She is lecturing about the process of becoming an illegal Animagus, the very subject that your essay had touched upon. Her eyes cut a swath across the room as they come to fall on you, and you hear her voice call your name. You stand.

"Yes, professor?"

Professor McGonagall asks you to elaborate on a certain question, and suddenly, though you can hear your voice, though you can feel the strands in your throat playing like a lost instrument, you cannot listen to your words. But you know that what you say is right. It cannot be wrong. Not now. Not in front of her.

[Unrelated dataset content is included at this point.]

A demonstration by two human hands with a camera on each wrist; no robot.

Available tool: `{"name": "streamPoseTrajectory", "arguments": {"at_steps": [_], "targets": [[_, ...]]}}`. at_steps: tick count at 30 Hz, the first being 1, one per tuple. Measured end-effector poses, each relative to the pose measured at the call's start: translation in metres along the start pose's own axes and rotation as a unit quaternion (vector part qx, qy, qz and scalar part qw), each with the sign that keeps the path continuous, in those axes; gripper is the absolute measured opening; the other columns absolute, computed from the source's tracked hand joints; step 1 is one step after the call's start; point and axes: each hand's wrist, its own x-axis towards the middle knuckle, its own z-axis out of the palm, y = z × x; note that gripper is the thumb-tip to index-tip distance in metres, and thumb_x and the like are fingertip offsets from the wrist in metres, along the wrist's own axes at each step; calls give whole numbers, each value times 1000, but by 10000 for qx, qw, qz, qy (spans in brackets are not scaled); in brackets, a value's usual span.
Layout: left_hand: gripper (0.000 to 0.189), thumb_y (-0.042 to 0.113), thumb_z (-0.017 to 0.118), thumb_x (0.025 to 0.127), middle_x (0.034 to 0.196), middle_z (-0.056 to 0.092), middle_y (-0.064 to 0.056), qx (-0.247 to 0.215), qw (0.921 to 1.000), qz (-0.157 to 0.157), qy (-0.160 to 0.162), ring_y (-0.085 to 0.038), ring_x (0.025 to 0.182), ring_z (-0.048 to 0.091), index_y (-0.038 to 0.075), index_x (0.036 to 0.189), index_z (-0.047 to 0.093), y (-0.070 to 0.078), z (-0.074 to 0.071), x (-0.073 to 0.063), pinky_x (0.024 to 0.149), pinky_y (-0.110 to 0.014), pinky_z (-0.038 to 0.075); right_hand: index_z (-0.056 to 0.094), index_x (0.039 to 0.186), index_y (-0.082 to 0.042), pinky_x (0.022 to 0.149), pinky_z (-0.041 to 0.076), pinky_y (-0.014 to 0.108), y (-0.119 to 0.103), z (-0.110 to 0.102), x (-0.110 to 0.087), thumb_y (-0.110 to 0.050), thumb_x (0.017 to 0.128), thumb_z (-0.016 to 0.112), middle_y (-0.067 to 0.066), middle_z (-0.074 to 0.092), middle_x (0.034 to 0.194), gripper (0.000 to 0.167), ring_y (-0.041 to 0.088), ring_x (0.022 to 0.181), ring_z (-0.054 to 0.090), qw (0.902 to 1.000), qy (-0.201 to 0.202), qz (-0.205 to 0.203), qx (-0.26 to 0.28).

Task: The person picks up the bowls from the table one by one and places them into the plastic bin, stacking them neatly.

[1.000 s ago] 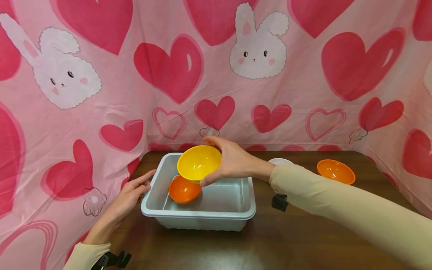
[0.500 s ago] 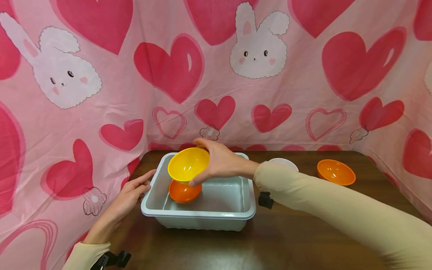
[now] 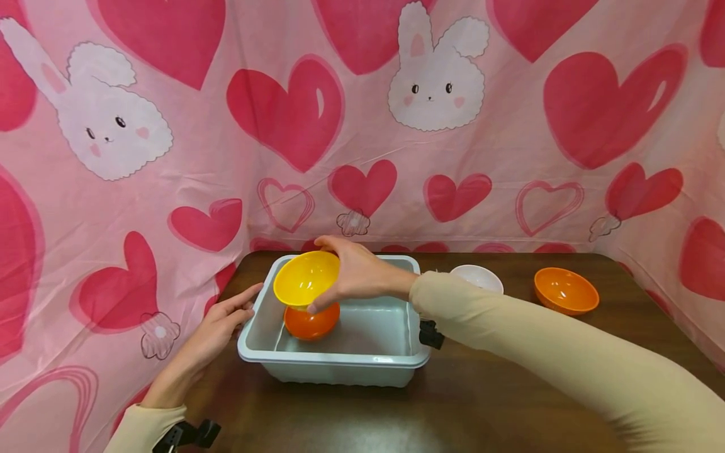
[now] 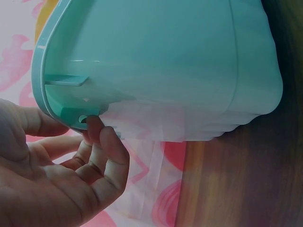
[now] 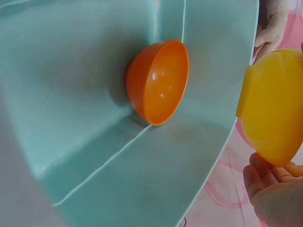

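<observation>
While the left hand [image 3: 218, 324] grips the edge of a pale grey tub [image 3: 340, 375] in the head view, the right hand [image 3: 362, 274] grasps a yellow bowl [image 3: 303, 280] above the tub's left part, mouth upward. Lower, inside the tub, sits an orange bowl [image 3: 310, 325], partly covered by it. To the right, a white bowl [image 3: 481, 277] and a second orange bowl [image 3: 566, 289] rest on the brown bench [image 3: 481, 402]. The right forearm [image 3: 538, 340] reaches across from the right; its thumb is at the yellow bowl's near side, fingers at the far side, probably so that the base is free.

In the left wrist view, fingers curl under the tub's rim, perhaps to steady it.

In the right wrist view, a gap separates both bowls.
</observation>
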Motion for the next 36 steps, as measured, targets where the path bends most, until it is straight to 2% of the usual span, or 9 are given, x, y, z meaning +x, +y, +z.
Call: {"name": "streamPoseTrajectory", "arguments": {"at_steps": [19,36], "targets": [[57,5,50,106,104,50,-16,-174,9998,33,-45,-20,72,53,-3,161,35,1,0,2,66,-27,55,41,158,-16,109,48,45,4,16,18,-45,66,93,1,49,154,110,20,132,49,9998,-27,173,135],[57,4,49,106,108,50,-18,-129,9999,14,-66,-21,80,56,-3,161,34,1,0,2,73,-28,57,40,158,-15,110,47,47,14,32,26,-45,65,93,2,50,152,111,19,128,51,9994,-71,287,180]]}}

Professor McGonagall nods as you speak and paces the front of the room. Her hands are clasped behind his back and she thanks you for your words. You sit down again. There is a torn piece of parchment in front of you, on the desk. 

_Hey,_ it says. _I like you._

You glance at Molly, your eyes wide in shock. She's scribbling on her parchment and affords a quick glance towards Professor McGonagall. The picture of concentration. The parchment note is fire to your fingers. Words appear in curling script before your wide blue eyes.

_Don't look so surprised. It's hardly been a kept secret._

"No," you whisper. Your voice is hoarse and raucous, low and full of tense, fearful phlegm. "No, I suppose not."

You find that a small smile graces Molly's lips and she turns her head to look at you, her brown eyes large and wet, anticipating, shining with possibility. You drop your hand into your robes and make fists in the shabby cloth.

Her eyes ask you if she is to expect an answer.

You nod your head as you feel your Adam's apple bob up and down, curse of your sin. "Yes, yes," you mutter. Her face is a mask of indecision, torn. She does not know whether she is right or wrong to tell you. You open your chapped lips, ready to speak her fate. 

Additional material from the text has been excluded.